Bowel obstructions come in two varieties, mechanical and nonmechanical. Most ileostomates have encountered the mechanical variety, usually when we eat something fibrous and do not chew well enough.
Ileus, also call paraletic ileus, is the nonmechanical variety. It happens when peristalsis stops. Peristalsis is the natural wavelike contractions of the intestines which moves material through the bowel. The symptoms can be very similar to those of mechanical bowel obstruction, and include pain, vomiting, constipation, and diarrhea
Several causes are cited for ileus: infection of the peritoneum, disruption or lowering of the abdominal blood supply, as well as some drug and diseases. Heart disease or kidney disease when coupled with low potassium levels can also trigger the condition. Certain chemotherapy drugs such as vinblastine (Velban, Velsar) and vincristine (Oncovin, Vincasar PES, Vincrex), also can cause ileus.
Diagnosis
So how do you know if your bowel obstruction is due to ileus. First see a physician. Ileus is characterized by a few or no bowel sounds which your physician can easily check with a stethoscope. Diagnosis can be confirmed by X rays and CT scans. Blood tests can also be useful in diagnosis. If you do go for X rays note that barium swallows are definitely contraindicated as they can complicated the situation.

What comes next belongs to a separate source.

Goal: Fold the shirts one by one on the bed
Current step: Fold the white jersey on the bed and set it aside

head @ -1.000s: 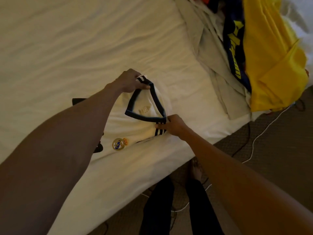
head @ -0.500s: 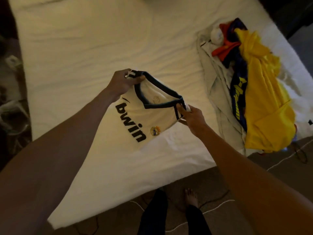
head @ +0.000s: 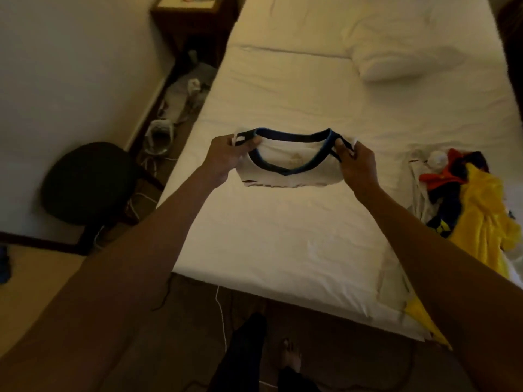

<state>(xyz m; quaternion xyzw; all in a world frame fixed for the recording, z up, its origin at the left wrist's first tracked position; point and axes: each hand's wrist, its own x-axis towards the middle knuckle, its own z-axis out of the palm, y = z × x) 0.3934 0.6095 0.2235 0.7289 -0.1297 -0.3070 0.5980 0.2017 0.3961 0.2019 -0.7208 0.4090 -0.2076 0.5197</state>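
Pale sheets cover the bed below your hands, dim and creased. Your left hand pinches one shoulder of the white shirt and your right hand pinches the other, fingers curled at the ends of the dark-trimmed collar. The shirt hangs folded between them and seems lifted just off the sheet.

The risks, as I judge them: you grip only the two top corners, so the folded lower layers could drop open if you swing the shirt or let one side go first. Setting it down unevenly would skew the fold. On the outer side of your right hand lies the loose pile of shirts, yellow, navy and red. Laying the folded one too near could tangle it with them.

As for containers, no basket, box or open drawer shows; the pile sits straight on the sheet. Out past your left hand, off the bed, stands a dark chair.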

Barium enemas can be used to visualize blockages but administration can be problematical in persons with ostomies. A soft catheter should always be used in the case of  ileostomies. Colostomates who irrigate should bring their irrigation catheter or ask for something similar.
Treatment
Hospitalization is indicated. Treatment involves rest and intravenous administration of necessary salts, water, and glucose. The stomach/intestinal contents may be removed via a nasogastric tube. Peristalsis usually restarts spontaneously after two to three days of resting the bowel but cisapride and vasopressin may be administered to restore intestinal motility. In cases where a partial mechanical blockage triggered the condition, surgery may be performed.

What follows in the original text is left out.